Your objective | Before you return the lines below, strip out any images and keep every word as written.

Data extract |
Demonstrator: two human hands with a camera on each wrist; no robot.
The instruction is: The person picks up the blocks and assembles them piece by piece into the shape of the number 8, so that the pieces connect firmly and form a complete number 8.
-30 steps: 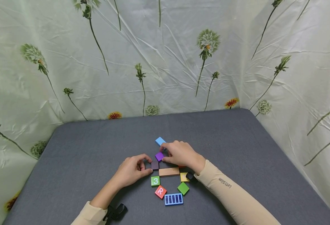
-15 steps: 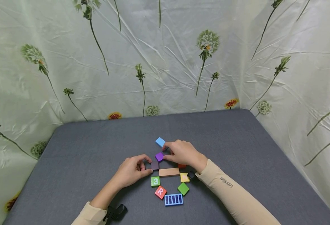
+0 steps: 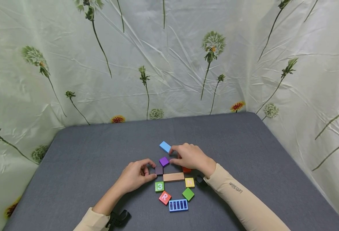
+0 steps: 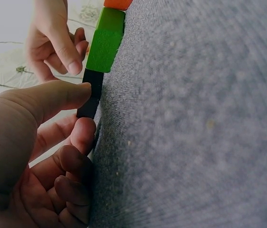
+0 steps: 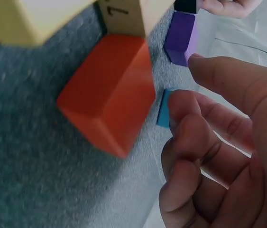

Final answer |
Demonstrator: two human hands with a camera on each wrist; no robot.
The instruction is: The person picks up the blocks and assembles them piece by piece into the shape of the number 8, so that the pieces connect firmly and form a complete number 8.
-30 steps: 
-15 steps: 
+0 steps: 
+0 steps: 
+0 steps: 

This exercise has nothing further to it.